**YOUR GOAL**: Using the entries that follow, write out the line containing "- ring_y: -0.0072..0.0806", the line containing "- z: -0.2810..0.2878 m", and every line between them, exactly and nothing else.

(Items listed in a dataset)
- - - - -

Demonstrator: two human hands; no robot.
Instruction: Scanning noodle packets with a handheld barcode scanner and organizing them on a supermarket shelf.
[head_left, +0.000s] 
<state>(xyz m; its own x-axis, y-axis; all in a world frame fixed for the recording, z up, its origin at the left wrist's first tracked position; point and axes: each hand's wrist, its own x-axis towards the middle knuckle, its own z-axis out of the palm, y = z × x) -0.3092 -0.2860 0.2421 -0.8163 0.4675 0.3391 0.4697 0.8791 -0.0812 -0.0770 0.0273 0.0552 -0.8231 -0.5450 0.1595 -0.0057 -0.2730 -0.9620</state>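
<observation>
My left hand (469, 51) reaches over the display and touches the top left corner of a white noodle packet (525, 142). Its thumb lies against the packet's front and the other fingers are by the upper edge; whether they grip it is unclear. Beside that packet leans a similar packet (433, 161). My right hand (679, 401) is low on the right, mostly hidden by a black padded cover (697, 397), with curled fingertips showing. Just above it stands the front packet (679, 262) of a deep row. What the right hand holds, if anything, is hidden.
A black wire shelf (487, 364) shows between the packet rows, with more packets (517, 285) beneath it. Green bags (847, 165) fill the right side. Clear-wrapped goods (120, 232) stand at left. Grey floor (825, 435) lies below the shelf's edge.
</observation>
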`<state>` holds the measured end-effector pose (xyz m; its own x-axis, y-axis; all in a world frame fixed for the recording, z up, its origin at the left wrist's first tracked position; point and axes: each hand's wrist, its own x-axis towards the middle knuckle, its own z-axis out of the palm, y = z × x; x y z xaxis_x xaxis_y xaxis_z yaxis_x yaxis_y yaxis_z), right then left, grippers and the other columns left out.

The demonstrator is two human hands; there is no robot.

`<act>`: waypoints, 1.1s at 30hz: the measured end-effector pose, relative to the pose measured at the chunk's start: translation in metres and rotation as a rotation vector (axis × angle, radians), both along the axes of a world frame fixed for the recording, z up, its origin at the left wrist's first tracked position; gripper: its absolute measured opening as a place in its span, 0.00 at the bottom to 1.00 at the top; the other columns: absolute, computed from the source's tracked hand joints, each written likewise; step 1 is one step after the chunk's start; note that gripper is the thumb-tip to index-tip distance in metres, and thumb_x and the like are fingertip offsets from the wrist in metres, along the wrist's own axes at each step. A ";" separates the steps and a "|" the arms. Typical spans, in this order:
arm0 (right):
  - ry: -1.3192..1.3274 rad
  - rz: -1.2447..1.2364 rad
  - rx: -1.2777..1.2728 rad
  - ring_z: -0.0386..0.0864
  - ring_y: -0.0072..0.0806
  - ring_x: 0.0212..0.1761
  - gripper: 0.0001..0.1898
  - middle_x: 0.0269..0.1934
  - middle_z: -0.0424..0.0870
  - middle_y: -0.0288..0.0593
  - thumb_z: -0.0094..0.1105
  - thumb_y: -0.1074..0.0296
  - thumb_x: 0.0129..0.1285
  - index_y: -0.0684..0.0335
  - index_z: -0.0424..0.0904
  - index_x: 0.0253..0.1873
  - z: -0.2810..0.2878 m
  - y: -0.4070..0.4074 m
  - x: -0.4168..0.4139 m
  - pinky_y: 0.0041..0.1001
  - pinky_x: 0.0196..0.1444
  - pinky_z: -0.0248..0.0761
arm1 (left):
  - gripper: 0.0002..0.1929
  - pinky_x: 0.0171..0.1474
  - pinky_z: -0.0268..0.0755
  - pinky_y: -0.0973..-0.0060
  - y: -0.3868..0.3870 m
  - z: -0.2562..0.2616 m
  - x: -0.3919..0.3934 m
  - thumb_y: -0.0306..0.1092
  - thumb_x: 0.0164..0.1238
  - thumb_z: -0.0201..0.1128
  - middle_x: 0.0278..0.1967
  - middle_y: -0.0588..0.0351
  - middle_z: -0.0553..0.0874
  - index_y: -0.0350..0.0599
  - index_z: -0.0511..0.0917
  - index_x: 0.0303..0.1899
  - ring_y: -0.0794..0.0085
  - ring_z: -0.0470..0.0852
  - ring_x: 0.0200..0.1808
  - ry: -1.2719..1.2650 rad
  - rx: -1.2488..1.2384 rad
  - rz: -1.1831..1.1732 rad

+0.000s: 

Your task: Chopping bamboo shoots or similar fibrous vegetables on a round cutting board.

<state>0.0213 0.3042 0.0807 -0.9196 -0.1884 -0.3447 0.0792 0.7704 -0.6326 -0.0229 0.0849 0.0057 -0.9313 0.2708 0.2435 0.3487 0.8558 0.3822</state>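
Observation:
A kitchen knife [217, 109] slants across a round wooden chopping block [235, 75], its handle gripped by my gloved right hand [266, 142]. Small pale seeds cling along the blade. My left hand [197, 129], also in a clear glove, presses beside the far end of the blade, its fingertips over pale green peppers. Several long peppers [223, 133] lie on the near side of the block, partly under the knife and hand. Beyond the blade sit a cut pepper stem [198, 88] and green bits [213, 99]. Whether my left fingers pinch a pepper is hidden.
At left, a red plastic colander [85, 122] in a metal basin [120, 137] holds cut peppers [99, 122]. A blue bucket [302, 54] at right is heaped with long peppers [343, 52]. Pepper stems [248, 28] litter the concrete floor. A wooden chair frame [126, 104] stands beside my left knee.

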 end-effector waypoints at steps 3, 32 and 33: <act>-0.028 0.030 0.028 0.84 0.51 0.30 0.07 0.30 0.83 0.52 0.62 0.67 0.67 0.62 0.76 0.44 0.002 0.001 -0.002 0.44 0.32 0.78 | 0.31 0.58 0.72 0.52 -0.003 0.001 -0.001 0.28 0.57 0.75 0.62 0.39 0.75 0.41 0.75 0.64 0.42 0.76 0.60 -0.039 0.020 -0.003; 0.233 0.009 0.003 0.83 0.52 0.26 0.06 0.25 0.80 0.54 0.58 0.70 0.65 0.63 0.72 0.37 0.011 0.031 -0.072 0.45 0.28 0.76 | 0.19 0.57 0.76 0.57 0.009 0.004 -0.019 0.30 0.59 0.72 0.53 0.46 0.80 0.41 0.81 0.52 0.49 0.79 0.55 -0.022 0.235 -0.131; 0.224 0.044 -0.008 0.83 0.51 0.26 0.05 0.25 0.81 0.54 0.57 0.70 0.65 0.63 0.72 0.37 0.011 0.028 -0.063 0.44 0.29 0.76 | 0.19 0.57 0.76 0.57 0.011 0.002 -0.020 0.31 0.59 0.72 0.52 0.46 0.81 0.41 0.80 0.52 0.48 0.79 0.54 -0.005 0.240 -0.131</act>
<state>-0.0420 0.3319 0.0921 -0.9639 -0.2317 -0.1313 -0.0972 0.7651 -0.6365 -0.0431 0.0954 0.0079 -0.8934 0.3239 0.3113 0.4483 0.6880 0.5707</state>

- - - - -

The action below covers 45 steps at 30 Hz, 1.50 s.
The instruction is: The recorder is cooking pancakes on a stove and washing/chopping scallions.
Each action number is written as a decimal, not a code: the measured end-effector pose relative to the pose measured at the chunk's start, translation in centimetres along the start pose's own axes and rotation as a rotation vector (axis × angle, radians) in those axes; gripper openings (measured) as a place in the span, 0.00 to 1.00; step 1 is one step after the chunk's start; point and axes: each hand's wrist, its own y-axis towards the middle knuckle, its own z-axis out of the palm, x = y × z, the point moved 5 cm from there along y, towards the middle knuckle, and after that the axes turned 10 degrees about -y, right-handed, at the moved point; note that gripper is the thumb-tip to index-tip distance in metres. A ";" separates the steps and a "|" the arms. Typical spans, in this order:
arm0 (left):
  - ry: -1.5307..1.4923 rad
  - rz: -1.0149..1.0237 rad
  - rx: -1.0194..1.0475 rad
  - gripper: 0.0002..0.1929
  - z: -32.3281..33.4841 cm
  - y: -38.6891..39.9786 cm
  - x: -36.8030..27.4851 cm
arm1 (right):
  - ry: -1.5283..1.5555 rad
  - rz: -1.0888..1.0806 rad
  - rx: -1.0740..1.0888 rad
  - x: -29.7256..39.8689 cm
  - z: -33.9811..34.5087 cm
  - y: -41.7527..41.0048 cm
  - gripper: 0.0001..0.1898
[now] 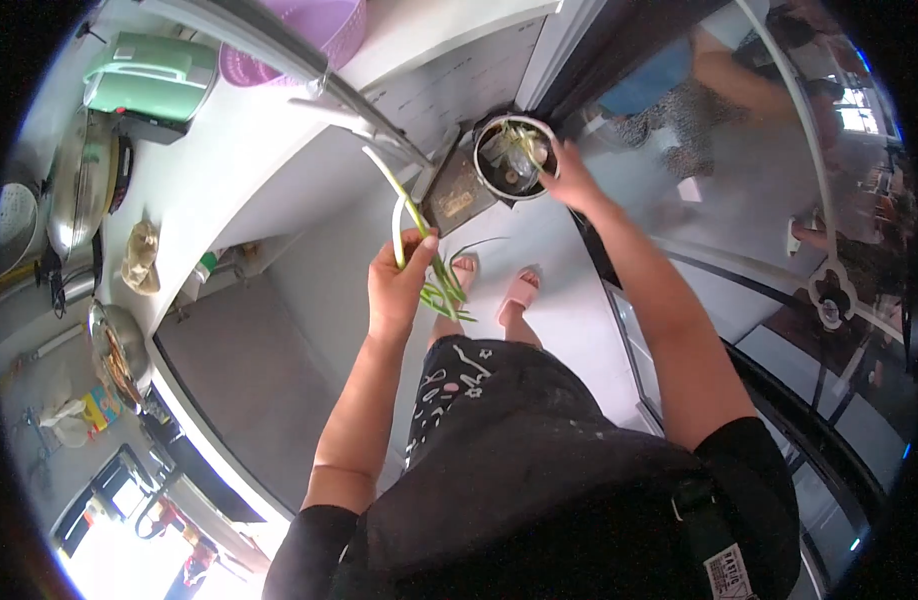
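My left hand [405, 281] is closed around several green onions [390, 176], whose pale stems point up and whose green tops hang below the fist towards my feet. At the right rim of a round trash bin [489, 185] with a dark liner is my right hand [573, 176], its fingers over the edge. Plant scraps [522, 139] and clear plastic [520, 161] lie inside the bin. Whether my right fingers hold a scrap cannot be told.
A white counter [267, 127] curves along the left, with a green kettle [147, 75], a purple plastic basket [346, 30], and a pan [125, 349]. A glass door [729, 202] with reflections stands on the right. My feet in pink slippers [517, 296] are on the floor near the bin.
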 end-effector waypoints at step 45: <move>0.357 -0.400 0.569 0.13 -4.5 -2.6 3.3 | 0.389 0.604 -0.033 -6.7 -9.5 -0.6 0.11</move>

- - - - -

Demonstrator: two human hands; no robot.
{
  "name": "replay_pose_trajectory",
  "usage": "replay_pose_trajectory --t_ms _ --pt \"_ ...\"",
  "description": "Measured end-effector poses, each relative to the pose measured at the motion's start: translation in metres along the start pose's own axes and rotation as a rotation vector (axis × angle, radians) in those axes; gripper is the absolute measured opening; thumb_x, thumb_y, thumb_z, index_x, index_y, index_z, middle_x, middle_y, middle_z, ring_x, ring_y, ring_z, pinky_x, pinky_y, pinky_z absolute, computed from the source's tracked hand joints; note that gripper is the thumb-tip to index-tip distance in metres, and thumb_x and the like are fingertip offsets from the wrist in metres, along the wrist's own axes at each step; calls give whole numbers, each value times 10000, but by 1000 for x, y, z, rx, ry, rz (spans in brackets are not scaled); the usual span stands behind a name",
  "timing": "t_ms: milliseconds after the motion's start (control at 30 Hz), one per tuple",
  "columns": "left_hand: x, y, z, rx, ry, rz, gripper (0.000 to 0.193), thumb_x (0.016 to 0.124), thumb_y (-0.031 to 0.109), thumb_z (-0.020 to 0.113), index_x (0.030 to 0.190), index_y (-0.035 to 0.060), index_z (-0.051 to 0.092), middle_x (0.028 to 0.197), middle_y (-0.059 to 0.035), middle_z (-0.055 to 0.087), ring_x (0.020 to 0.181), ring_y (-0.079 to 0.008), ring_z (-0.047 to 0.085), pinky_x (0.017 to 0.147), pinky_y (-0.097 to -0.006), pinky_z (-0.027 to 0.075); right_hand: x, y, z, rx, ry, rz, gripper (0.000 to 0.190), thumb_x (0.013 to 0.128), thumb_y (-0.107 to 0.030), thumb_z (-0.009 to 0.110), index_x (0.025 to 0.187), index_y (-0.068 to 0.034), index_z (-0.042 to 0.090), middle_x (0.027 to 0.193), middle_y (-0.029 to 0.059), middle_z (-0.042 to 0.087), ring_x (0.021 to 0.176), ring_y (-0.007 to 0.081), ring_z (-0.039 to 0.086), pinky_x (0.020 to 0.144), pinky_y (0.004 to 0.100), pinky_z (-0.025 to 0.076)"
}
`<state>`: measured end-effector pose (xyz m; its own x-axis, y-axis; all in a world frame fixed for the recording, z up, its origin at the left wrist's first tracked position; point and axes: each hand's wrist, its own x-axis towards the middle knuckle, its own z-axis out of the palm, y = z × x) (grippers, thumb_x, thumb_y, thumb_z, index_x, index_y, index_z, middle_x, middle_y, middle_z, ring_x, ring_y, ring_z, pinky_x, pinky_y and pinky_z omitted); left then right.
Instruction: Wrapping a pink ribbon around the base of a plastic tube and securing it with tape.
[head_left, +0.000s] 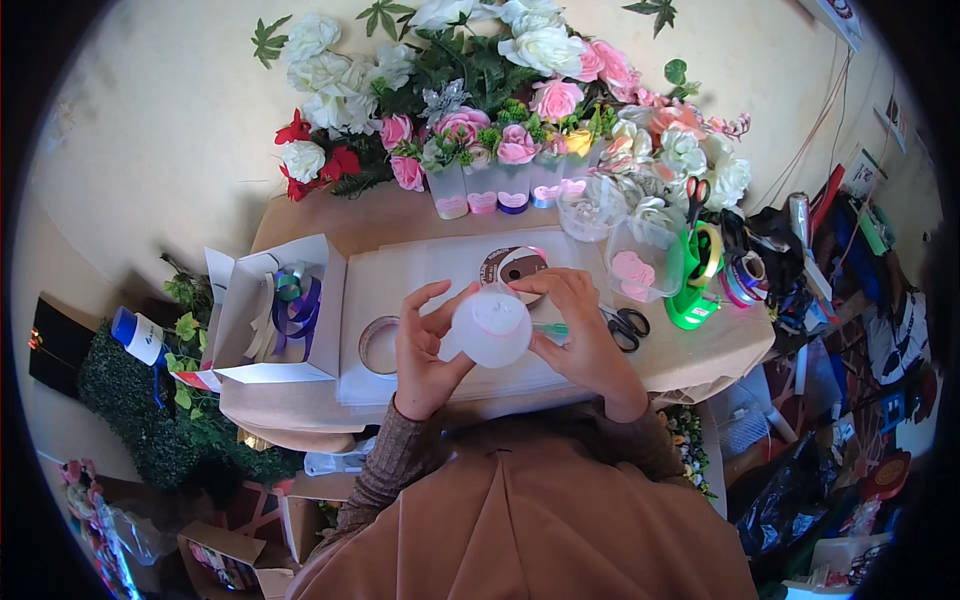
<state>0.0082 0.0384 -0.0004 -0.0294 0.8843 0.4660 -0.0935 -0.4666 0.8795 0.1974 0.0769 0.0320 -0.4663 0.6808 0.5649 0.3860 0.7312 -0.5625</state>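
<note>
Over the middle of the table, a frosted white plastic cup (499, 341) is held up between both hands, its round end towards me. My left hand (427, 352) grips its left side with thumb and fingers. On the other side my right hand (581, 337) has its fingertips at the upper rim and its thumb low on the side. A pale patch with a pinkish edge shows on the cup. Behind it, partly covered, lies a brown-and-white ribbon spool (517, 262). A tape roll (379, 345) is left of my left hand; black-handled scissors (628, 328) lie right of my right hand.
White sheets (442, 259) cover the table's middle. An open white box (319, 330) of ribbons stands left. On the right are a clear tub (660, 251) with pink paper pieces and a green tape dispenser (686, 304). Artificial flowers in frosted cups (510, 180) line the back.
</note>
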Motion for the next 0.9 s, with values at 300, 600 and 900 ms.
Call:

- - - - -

**FINAL ANSWER**:
  - ring_y: -0.0072..0.0806
  - ring_x: 0.0212..0.1761
  - gripper: 0.0001..0.1898
  - middle_x: 0.0269..0.1934
  - middle_z: -0.0424..0.0870
  - middle_y: -0.0288..0.0593
  - thumb_z: -0.0094..0.1105
  - thumb_y: -0.1074..0.0296
  - thumb_x: 0.0129..0.1285
  - index_y: -0.0684..0.0335
  - index_z: -0.0424..0.0904
  - index_x: 0.0253..0.1873
  - z: -0.2810..0.2878 m

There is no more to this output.